Task brief
Print, from the listing below, the lines starting at the line containing "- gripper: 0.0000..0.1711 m" and ending at the line containing "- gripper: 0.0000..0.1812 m", exactly as they stand, and print nothing else.

Extracted information

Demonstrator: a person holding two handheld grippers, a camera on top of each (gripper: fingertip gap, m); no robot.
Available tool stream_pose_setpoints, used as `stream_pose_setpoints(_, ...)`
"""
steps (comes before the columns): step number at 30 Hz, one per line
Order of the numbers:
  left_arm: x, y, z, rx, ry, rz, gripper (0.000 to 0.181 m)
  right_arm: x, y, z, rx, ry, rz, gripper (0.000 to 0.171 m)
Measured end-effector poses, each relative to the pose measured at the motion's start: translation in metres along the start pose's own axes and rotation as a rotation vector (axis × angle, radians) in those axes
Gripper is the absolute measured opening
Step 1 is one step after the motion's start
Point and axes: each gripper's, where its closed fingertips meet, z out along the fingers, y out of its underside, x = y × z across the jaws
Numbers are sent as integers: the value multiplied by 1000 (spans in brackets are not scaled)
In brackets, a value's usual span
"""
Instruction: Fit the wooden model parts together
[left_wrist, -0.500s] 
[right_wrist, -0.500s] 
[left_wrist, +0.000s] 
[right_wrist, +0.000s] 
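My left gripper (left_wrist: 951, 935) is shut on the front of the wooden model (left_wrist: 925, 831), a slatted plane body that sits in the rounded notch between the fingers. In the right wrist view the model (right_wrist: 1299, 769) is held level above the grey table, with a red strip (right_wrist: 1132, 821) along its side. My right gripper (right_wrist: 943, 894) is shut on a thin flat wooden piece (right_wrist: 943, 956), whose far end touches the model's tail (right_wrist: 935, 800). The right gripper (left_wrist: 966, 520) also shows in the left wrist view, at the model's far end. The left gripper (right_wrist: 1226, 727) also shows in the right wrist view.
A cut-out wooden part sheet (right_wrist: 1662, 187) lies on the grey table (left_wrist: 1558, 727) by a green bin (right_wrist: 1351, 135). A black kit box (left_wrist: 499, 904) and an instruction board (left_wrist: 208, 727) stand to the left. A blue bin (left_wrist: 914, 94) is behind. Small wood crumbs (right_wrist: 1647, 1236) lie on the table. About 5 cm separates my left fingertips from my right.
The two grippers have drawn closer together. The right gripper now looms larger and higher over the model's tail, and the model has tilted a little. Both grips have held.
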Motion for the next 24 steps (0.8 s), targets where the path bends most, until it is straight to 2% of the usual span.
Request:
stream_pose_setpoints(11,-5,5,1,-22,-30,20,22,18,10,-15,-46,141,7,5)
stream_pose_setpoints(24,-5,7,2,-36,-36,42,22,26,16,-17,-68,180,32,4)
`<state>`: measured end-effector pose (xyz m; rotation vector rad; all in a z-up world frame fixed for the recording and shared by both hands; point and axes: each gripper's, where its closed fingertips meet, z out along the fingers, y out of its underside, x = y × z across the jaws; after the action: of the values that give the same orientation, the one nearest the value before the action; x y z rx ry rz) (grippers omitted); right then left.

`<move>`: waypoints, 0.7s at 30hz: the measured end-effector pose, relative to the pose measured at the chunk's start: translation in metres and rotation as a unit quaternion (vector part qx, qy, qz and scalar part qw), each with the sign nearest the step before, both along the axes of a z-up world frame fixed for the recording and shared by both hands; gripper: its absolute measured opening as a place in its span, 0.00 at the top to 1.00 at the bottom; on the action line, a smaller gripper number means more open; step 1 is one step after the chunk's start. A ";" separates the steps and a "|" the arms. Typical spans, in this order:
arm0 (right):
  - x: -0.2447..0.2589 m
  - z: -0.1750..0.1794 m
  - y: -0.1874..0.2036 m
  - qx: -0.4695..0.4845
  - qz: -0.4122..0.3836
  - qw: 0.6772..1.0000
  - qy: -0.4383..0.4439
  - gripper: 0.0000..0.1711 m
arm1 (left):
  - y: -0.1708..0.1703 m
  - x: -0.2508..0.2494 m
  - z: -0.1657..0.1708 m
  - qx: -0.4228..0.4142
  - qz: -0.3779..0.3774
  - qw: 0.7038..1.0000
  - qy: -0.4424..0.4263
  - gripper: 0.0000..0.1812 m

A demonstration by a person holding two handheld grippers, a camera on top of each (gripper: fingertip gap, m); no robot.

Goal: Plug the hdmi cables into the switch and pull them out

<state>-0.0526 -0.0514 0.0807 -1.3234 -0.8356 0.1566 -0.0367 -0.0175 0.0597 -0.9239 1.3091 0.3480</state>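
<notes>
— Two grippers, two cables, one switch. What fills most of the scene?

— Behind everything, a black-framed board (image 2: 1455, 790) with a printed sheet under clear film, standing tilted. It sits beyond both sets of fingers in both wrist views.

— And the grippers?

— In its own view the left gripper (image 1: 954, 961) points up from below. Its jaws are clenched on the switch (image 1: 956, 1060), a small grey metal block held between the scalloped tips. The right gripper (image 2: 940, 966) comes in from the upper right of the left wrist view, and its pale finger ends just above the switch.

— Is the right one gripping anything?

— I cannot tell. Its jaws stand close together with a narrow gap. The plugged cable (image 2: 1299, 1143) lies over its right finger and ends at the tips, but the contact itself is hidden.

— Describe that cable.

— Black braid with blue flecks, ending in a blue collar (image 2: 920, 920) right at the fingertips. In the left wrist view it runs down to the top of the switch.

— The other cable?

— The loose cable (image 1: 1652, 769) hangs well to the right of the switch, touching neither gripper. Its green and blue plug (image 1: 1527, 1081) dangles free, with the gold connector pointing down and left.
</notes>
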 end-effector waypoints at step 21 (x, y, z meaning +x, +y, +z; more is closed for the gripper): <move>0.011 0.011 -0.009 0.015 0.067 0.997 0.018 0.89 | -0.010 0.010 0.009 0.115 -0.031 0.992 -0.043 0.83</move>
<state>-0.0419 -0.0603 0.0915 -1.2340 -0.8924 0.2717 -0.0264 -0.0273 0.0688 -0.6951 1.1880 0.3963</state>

Output below
  - gripper: 0.0000..0.1711 m
arm1 (left):
  - y: -0.1708..0.1703 m
  - x: -0.2508..0.2494 m
  - z: -0.1657..0.1708 m
  - qx: -0.4228..0.4142
  - qz: -0.3779..0.3774
  - qw: 0.7038..1.0000
  - qy: -0.4424..0.4263
  - gripper: 0.0000..0.1812 m

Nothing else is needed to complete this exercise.